Case Study: Fortune 500 Bank Reduces Audit Prep Time by 90% with OmniPriv

This case study describes the privileged access management transformation of a Fortune 500 financial services group operating across 22 countries. The organisation manages over £400 billion in assets and employs approximately 28,000 people globally. Due to contractual confidentiality, the organisation is not identified by name.

The bank operated a legacy PAM infrastructure assembled over more than a decade. The environment included three separate PAM platforms serving different business units, acquired through different vendor relationships at different times. Additionally, a significant portion of the environment — particularly in acquired subsidiaries — had no PAM coverage at all, with privileged access managed through shared password spreadsheets and informal processes.

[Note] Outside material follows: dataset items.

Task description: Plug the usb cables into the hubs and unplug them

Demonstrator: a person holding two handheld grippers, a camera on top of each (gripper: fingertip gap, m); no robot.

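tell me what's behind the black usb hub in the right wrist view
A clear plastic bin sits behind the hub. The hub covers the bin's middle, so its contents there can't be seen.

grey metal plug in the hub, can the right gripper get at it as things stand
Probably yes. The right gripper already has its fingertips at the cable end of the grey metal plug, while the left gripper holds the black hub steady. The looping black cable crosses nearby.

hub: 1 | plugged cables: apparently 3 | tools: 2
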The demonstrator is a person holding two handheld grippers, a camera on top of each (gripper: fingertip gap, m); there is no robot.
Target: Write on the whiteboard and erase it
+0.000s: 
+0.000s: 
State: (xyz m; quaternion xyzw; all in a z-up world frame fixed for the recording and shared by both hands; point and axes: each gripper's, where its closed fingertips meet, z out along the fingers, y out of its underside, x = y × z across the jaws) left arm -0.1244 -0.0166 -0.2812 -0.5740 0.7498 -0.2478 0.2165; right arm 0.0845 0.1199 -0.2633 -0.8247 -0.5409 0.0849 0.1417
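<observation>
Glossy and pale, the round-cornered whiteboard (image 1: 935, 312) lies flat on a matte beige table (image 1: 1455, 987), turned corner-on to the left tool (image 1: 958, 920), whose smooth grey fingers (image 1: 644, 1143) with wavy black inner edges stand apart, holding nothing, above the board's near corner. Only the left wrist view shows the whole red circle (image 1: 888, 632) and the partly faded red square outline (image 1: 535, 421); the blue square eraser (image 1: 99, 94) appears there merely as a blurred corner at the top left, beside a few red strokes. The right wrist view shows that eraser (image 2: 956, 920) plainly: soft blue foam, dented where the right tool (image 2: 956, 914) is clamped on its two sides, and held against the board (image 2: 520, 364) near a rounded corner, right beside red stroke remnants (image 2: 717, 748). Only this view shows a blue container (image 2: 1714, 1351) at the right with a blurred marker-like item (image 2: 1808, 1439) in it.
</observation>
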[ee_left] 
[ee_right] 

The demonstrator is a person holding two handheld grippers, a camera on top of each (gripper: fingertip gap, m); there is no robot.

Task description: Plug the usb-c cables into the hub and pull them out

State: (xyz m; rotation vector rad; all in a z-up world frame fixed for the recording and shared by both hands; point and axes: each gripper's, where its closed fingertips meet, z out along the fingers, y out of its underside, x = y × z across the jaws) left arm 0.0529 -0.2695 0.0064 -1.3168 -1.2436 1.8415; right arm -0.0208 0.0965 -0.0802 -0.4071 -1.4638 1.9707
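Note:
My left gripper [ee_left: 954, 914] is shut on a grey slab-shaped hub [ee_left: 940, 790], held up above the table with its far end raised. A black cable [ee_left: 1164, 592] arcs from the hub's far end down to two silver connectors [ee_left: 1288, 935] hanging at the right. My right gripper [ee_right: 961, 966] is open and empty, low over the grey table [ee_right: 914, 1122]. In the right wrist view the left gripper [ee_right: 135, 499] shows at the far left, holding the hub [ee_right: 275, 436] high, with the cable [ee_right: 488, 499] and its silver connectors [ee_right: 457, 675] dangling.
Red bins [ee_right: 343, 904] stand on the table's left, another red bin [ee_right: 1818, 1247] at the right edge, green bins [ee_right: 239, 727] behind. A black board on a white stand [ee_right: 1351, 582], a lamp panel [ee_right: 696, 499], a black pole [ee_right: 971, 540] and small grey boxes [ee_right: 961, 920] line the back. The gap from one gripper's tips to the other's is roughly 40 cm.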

Audit preparation was consuming the team. The bank's information security team spent approximately six weeks preparing for each annual SOC 2 and PCI-DSS audit cycle. Evidence collection across three separate PAM platforms, plus the manually managed areas, required extensive manual effort. Historical session logs were held in multiple formats, making correlation and reporting time-consuming.

Coverage gaps created regulatory risk. The fragmented PAM landscape meant that auditors would periodically identify gaps in privileged access controls — systems or business units where coverage was absent or incomplete. Each gap required a remediation plan and created ongoing regulatory engagement overhead.

Operational overhead was high. Managing three separate PAM platforms required specialists familiar with each system's administration model. Credential rotation was not consistently automated across all platforms. Access reviews were conducted manually, with review request emails managed in basic spreadsheets.

The integration landscape was complex. The bank used ServiceNow for ITSM, Microsoft Sentinel as their primary SIEM, Active Directory and Azure AD for identity, and Oracle and SQL Server for their core banking databases. Each legacy PAM platform had partial or no integration with these systems.

Following a competitive evaluation, the bank selected OmniPriv to replace all three legacy PAM platforms in a phased migration over 18 months. Key selection criteria were: a single platform covering all required asset types (Windows, Linux, databases, cloud, network devices), native integrations with ServiceNow, Microsoft Sentinel, and Active Directory, pre-built compliance report templates for PCI-DSS and SOC 2, and a migration path that did not require all-or-nothing cutover.

The migration followed a phased approach by asset class and business unit. Phase one focused on the highest-risk, highest-scrutiny environments — the Payment Card Industry cardholder data environment and the investment banking systems. Phase two covered the retail banking and operations environments. Phase three addressed acquired subsidiaries and non-standard systems.

Each phase involved: discovery of existing privileged accounts in the target scope, onboarding into the OmniPriv vault, configuration of automated rotation, enablement of session recording, and cutover from direct administrative access to gateway-proxied access.

The database proxy capability was particularly valuable. Oracle database access in the investment banking environment had been a consistent audit gap — the legacy systems did not support native session recording for Oracle. OmniPriv's database proxy provided transparent session recording and query logging for Oracle connections without requiring changes to the Oracle environment.

Audit preparation time reduced from six weeks to under three days. The OmniPriv compliance module generates the complete evidence package for PCI-DSS Requirements 7, 8, and 10 and for SOC 2 CC6 from a single report generation interface. Evidence that previously required manual collection from multiple systems and extensive formatting is produced on demand in auditor-ready format.

Zero audit findings relating to privileged access controls. In the two audit cycles completed since full deployment, no findings related to privileged access management have been issued by external auditors.

Privileged account inventory from 38,000+ to under 12,000. The discovery and reconciliation exercise identified and removed over 26,000 stale or unneeded privileged accounts accumulated across the legacy systems. The 12,000 remaining accounts all have documented owners, business justifications, and are subject to automated lifecycle management.

Operational team capacity freed. The three-platform administration workload that previously required specialists in each legacy system was consolidated to a single OmniPriv administration team, freeing significant capacity that has been redeployed to other security initiatives.